Break the 80/20 Rule Part Two

Where’d we leave off?  Oh yeah, we just talked about how important it is to break the 80/20, and that the place to start is by targeting your partner recruitment and channel marketing efforts.  Now let’s deal with the partners you have.  Here are a few strategies to get more partners active, and the active partners selling more, that will get some new revenue flowing.

Stay in Front of Your Partners
Channel marketing campaigns are a way for you to keep your brand and your message in front of your addressable market, which in this case is your partner base, so you’re top of mind when they are making decisions about where to place their energy and resources, and more tactically, as opportunities come across their desk that are a fit for you. 

Some common types of campaigns that you may be familiar with, and even running, are newsletters, email campaigns, and social media.  However I rarely see those campaigns all being run by the same channel organization at the same time, nor do I see it done cohesively.  You want commonality in message and coordination on your touchpoints, but content should be slightly adjusted for the medium.  

Some less frequently seen campaigns, but equally as viable, include social display ads, content marketing, inbound, retargeting, and automated drip campaigns. Even more rare is to see fully integrated marketing campaigns that span the entire marketing mix and digital footprint, bringing together multiple marketing channels to deliver a specific message.  Whatever you do, do it deliberately with a focused message and a thoughtful marketing mix.  Be consistent, and be sure your channel managers and management are reinforcing the message and actively working to support the message and get their partners engaged with the campaigns.  

Offer Thought Leadership
Your partners all face similar challenges in the marketplace today when it comes to adjusting to a cloud powered world where IT and telecom have converged, dealing with consolidation, or adding new technologies or services to their portfolio.  They are looking for guidance and expertise, but with the popularization of content marketing along with the explosion of social media and the increased accessibility to marketing automation, the world is full of content and it has become white noise.  How can you get your partners to find your signal in the noise?  It’s about creating content that has real value that will resonate with the market.  In order for it to be valuable, it needs to demonstrate expertise and provide them information not advertisement.  In order for it resonate, it needs to be perfectly tailored to your audience.  It needs to empower and address their insecurities and current business challenges.  

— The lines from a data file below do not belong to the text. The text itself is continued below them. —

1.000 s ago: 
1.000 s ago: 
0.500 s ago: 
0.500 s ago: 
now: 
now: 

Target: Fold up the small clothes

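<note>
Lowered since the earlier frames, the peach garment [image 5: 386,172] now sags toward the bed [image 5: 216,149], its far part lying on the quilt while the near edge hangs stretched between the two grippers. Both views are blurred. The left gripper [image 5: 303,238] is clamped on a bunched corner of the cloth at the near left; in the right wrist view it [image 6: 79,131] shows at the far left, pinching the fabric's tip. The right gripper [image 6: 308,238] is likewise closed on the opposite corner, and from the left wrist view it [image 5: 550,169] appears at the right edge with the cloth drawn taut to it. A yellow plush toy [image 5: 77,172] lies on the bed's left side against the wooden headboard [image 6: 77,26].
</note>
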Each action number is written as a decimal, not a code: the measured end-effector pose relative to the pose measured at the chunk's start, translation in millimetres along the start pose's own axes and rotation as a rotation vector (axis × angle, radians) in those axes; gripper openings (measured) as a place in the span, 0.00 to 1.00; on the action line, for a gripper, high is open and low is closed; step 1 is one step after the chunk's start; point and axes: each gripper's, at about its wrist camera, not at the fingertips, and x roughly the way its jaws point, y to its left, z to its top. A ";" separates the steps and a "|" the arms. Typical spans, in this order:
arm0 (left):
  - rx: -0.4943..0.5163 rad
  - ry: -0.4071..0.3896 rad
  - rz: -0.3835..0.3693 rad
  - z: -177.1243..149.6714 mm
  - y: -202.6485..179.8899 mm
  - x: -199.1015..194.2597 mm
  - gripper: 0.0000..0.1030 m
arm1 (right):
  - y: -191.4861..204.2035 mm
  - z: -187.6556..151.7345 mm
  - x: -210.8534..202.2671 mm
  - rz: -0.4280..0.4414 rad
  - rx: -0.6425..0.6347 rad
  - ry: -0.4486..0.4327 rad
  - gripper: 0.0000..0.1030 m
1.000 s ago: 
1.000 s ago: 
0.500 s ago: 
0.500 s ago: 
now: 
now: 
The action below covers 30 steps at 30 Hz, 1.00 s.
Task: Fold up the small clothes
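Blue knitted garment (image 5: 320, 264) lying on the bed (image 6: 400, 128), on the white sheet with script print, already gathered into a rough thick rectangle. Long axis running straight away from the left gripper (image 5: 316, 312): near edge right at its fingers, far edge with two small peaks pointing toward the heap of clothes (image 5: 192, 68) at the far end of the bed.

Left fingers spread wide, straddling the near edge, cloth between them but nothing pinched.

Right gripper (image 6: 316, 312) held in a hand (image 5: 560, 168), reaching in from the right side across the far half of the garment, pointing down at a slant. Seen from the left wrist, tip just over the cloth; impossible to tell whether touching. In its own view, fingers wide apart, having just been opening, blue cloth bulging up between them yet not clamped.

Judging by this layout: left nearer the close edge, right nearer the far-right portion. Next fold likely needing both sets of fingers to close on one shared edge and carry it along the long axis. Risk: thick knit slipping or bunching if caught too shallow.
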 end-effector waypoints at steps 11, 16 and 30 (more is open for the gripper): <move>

Deliver this content across all of your marketing channels, including using it for the campaigns mentioned above, or in the form of regular webinars, videos, training, etc.  Preferably, all of the above. 

Enable Them
Partner enablement and sales enablement are hot topics of conversation in the channel, and for good reason.  I mentioned above the various challenges that partners are facing due to cloud and convergence.  The answer to these problems generally have a cost associated with them.  One that may not be manageable for partners.  For example, an MSP looking to move from a break fix model to recurring revenue has the challenge of needing to a) learn the new product line b) staff up or train existing staff c) market the services  d) develop a funnel e) close sales f) onboard / implement customers g) wait for billing and commissioning to begin.  

This lead time, plus the fact that what was once a large upfront payment is now a series of smaller payments, it takes sometimes more than 18 months to get to a point where they can sustain.  Anything you can do to help them shorten any of those cycles, reduce their investment, or minimize the ramp up time will help.  If you can help them across that entire spectrum with an enablement ecosystem that they can plug into, then you’ll have a partner that will be engaged and loyal.  Of course, from your perspective, the more they are leaning on your resources, the less likely you are to lose them.  

The channel seems to be adopting enablement as a message point, but I think we’re at the beginning stages of the maturity and adoption curves.  When it comes to marketing enablement, we’re still in the JV league, focused on things like co branded marketing materials and MDF (which rarely gets used productively, if at all).  There are a few vendors out there that are creating email campaigns and landing pages.  There are a few master agents that have partnered with agencies and services to offer websites and newsletters.  This should be the baseline for anyone serious about a channel.  

These marketing enablement efforts need to evolve and become more sophisticated.  We should be striving to leverage the power of marketing automation to build complex automated campaigns that use condition branches, lead scoring, progressive profiling, and other advanced functionality.  We need to create integrated campaigns that reach a wider audience than the customer base your partners export from their CRM, but rather works to generate a robust funnel of prospects that will be perfectly suited for your services and solutions.  

The interesting question this raises is, at what point are we just doing the partner's’ job for them?  Well, someone still has to work the leads and a channel sales force is still cheaper than a direct salesforce.  Even still, many partners would gladly give up some points to pay for the additional level of support and enablement, because their issue is a more immediate one of cashflow and access to capital.  

Breaking the 80/20 rule in a positive and organic way takes commitment and resources, but it’s attainable and the benefits far outweigh the risk.  Whatever your baseline of activity is right now, just incorporate one of these ideas slowly and watch the impact it has.  If you have 500 partners and 100 are active, and the average new revenue per month is $2k each, just a 10% increase in active partners yields you nearly a quarter of a million in annual revenue.  Get after it!